There's been a bit of a kerfuffle in Australia over a series of storage outages of a 3PAR 20850 SAN solution Hewlett Packard Enterprise built for the Australian Tax Office, an organization that services over 12 million taxpayers. Although the exact cause of the problem is still waiting for an official report from HPE -- expected in "late 2017" -- a report from the ATO indicates that a poorly designed system, compounded by a lack of preparedness by HPE, was largely responsible for the event. The report reads like a cautionary tale for service providers on how not to instill confidence.
Although designed specifically to meet the ATO's needs, the SAN was owned and operated by HPE, with ATO staff having no direct access to the system. A little before 1:00 a.m. on December 12, a little over a year after it went online, the system went down, with a cascading effect of data volumes entering preserved states to protect data, therefore becoming unavailable to applications and services.
According to the report, this eventually "resulted in a systems outage, causing the majority of the ATO’s online services to become unavailable." By 3:35 a.m. that morning, 455 out of 3,063 data volumes were out of service, as evidently faulty "firmware supporting impacted disk drives in the SAN prevented those drives from re‑booting."
By this time, enough conditions prespecified by ATO in its contract with HPE had been met to push categorizing the event as a Priority 1 incident. HPE didn't do so until around 7:00 a.m. The SAN wouldn't return to full functionality for about eight days.
Luckily for the ATO and Australian taxpayers, no data was lost, but "the impact of pre‑incident design and build decisions were material in extending the time to recover data and bring production and supporting systems online."
It turned out that the SAN had been indicating issues that needed addressing for a while.
"Analysis of SAN log data for the six months preceding the incident indicated potential issues with the Sydney SAN similar to those experienced during the December outage. While HPE had taken some actions in response to these indicators – including the replacement of specific cables – alerts continued to be reported, indicating these actions did not resolve the potential SAN stability risk."
In all, from May through November of 2016, 77 events related to components that later failed were logged by ATO's incident resolution tool. And although HPE went to work swapping out some cables and such in an attempt to remedy the situation, the tax agency was "not made fully aware of the significance of the continuing trend of alerts, nor the broader systems impacts that would result from the failure of the 3PAR SAN."
It turned out that some stressed or ill fitting fiber optic cables were the most likely culprit to have initiated the failure (a similar outage happened again in February when a data card was dislodged while replacing a cable), but design issues with the SAN had made it much worse. According to the report, the system had been designed for performance over stability, with some monitoring and resilience features disabled.

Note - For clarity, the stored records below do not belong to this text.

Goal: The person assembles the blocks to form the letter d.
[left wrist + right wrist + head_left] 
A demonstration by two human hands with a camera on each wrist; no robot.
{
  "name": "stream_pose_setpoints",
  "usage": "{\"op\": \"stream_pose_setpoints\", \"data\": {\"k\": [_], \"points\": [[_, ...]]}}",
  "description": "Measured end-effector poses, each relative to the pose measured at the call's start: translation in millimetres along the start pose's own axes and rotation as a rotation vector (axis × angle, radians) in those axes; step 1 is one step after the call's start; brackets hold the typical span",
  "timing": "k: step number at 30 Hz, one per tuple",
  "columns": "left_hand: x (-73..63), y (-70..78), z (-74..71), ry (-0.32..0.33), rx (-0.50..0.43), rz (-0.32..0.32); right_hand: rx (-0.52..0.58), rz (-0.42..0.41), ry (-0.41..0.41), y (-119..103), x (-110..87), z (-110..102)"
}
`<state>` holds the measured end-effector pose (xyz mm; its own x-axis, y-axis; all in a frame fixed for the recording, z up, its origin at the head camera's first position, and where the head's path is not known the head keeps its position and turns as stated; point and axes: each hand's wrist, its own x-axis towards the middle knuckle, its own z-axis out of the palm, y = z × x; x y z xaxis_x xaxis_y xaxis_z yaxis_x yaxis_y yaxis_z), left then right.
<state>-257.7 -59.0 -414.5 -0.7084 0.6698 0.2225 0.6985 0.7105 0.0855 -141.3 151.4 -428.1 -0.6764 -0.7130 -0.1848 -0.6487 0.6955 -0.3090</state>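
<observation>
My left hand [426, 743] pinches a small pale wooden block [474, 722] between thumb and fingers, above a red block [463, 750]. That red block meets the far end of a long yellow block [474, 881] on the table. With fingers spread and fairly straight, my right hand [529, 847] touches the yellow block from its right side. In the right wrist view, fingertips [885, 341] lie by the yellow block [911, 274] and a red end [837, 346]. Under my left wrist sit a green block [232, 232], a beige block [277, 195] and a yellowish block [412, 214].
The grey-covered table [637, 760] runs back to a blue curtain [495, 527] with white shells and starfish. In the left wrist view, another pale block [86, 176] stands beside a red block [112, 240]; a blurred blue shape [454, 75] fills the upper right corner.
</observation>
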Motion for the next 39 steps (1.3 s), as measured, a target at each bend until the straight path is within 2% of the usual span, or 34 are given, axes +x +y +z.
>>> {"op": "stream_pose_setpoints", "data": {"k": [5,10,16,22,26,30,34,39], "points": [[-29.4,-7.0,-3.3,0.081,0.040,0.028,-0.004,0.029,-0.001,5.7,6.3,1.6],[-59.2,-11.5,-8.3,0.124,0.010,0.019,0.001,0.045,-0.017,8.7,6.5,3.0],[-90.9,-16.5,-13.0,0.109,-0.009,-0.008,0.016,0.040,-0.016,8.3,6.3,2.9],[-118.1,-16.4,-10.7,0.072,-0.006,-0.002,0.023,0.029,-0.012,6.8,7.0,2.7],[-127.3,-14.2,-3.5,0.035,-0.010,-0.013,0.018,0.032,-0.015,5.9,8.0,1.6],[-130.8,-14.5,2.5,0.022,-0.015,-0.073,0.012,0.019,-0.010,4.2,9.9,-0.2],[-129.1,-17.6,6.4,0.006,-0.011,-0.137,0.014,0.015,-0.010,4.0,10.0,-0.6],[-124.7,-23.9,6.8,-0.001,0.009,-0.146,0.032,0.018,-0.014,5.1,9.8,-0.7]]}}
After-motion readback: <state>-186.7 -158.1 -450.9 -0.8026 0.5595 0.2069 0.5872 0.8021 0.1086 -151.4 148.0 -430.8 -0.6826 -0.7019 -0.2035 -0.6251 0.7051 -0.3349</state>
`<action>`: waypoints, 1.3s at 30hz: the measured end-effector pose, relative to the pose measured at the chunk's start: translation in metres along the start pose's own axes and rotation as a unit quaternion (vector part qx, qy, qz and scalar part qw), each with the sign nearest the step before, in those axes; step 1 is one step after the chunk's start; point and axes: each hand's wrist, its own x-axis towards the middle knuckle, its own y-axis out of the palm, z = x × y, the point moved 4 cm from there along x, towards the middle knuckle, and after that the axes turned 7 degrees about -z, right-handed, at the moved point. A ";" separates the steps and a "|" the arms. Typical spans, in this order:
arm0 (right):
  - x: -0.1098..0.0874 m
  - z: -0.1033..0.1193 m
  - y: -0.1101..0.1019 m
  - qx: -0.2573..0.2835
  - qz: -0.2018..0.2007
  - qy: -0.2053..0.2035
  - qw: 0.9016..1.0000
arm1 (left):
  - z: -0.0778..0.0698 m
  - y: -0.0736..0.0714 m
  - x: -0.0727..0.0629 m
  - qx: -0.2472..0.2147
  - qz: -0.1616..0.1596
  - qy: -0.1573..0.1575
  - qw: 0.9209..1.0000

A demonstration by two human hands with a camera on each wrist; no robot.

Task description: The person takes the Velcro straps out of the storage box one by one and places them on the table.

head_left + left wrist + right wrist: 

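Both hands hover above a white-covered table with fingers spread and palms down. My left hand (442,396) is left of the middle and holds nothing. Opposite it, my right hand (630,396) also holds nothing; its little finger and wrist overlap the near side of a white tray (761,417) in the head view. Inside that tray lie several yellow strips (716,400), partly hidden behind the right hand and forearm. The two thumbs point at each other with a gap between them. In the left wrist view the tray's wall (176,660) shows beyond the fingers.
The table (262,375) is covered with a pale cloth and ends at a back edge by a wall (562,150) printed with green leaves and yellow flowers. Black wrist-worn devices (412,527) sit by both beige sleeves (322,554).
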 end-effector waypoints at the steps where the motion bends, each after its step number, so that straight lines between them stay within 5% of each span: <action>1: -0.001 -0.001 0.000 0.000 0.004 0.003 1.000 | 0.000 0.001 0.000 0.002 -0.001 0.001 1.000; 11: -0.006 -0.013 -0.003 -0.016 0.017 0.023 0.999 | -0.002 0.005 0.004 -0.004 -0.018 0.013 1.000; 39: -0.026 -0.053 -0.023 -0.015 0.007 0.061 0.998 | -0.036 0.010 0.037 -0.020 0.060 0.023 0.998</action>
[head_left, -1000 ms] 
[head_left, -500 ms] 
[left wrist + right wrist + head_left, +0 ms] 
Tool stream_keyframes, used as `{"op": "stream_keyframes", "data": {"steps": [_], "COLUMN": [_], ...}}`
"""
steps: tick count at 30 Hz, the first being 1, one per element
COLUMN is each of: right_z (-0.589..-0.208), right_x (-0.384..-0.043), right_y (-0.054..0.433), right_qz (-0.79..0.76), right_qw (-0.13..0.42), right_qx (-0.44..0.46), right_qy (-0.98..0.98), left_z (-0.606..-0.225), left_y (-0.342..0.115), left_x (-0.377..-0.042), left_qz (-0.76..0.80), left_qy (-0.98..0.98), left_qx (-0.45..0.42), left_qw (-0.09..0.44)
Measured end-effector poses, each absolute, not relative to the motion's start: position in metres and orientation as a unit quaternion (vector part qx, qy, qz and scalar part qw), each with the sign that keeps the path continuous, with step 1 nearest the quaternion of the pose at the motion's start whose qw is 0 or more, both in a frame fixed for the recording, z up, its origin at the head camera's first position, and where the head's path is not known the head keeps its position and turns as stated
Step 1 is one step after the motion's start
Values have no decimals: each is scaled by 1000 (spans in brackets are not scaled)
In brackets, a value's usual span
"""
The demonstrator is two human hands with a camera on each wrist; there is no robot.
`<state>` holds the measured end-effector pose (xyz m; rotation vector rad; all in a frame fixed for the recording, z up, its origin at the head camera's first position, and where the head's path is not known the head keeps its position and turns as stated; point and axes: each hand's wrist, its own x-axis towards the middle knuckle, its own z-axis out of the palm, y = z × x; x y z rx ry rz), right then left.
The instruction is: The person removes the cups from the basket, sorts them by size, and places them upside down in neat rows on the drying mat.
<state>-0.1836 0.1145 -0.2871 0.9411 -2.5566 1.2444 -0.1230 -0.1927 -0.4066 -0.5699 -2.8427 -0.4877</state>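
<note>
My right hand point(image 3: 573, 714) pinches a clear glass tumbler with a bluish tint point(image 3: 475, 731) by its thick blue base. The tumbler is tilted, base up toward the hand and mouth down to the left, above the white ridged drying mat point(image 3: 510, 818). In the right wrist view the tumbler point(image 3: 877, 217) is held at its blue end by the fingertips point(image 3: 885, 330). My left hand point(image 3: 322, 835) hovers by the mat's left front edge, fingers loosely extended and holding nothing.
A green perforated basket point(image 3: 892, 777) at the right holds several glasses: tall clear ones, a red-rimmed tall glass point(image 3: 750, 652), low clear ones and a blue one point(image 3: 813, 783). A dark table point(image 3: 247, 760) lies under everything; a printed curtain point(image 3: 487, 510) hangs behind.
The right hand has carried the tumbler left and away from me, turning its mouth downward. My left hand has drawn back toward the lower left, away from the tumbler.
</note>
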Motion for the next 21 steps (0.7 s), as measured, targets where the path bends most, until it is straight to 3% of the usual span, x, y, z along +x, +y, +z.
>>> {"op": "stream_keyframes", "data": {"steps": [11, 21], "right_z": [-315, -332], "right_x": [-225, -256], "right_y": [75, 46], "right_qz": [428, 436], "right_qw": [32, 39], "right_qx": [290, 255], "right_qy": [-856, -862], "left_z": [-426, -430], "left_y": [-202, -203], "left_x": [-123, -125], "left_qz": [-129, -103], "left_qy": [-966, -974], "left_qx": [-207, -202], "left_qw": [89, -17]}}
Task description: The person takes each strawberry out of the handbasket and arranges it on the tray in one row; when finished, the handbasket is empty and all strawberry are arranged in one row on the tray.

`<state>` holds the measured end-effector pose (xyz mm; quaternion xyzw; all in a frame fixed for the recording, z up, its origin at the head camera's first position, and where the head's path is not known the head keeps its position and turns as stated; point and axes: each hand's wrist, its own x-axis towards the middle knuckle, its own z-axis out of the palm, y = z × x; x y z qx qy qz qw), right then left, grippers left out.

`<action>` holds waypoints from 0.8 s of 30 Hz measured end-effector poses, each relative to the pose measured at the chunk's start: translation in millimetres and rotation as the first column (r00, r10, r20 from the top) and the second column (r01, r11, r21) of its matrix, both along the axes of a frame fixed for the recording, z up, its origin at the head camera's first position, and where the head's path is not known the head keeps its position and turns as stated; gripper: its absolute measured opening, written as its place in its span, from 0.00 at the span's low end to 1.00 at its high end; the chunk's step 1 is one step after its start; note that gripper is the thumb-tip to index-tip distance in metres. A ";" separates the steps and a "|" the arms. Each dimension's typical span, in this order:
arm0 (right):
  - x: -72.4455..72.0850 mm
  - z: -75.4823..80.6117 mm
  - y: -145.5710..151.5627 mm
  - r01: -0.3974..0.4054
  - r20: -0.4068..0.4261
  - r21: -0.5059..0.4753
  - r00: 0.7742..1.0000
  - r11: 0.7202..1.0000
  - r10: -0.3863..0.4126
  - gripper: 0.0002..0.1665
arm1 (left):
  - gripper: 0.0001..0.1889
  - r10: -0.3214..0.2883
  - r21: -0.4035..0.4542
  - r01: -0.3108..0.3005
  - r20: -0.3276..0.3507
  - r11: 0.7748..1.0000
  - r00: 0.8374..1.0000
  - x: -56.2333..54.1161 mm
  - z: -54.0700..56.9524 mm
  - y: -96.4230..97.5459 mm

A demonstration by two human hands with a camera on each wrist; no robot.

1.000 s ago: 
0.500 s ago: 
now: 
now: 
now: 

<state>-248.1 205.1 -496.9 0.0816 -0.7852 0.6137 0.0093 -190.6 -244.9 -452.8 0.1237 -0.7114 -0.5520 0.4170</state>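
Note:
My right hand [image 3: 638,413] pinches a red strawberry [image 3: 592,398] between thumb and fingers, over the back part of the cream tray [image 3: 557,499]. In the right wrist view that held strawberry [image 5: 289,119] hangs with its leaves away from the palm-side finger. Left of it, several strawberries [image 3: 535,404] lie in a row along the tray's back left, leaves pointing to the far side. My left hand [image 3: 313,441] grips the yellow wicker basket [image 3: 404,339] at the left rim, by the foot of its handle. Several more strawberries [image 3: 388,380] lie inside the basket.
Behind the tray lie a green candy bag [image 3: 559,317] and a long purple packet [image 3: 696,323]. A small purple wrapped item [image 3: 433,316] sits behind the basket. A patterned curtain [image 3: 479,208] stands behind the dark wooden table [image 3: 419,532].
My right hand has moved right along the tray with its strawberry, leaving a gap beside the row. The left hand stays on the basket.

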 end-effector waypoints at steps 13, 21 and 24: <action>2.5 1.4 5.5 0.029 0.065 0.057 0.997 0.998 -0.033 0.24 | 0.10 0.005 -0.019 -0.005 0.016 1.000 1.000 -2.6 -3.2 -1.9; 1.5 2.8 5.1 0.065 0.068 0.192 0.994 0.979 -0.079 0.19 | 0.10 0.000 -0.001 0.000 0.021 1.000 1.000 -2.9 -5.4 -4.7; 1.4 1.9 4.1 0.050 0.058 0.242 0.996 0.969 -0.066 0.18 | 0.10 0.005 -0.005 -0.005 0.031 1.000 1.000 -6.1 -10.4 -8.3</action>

"This particular SAN configuration leverages a feature known as wide‑striping which is designed to significantly improve performance by reading and writing blocks of data to and from multiple drives at the same time, preventing single‑drive performance bottlenecks. When several physical disk drives were impacted by a drive firmware issue which prevented those drives from re‑booting, the result was that a small number of drives temporarily and in some cases permanently prevented access to a significant amount of application data. This also had the effect of extending the duration and complexity of the recovery effort."
Another issue that delayed recovery was that recovery tools for restoring the system were kept on the failed SAN.
Although the ATO report lays much of the problem at the feet of HPE, it admits to sharing some of the blame. For instance, there was another backup SAN running in a separate data center that due to a design issue couldn't be used for recovery, partly because ATO had "relied heavily on HPE recommendations," which in hindsight was a mistake.
"Full automated fail‑over for the entire suite of applications and services in the event of a complete SAN failure in Sydney was not part of the storage solution for the SAN. The cost of automatic fail‑over systems, as they exist in some areas of critical infrastructure or in large financial institutions, is very high."
In response to the failure, the ATO has commissioned a new 3PAR solution. When the data from the old system is transferred, it will be taken out of service and undergo forensic analysis by HPE.
The tax agency also indicates that when its current contract with HPE expires, it might consider other options.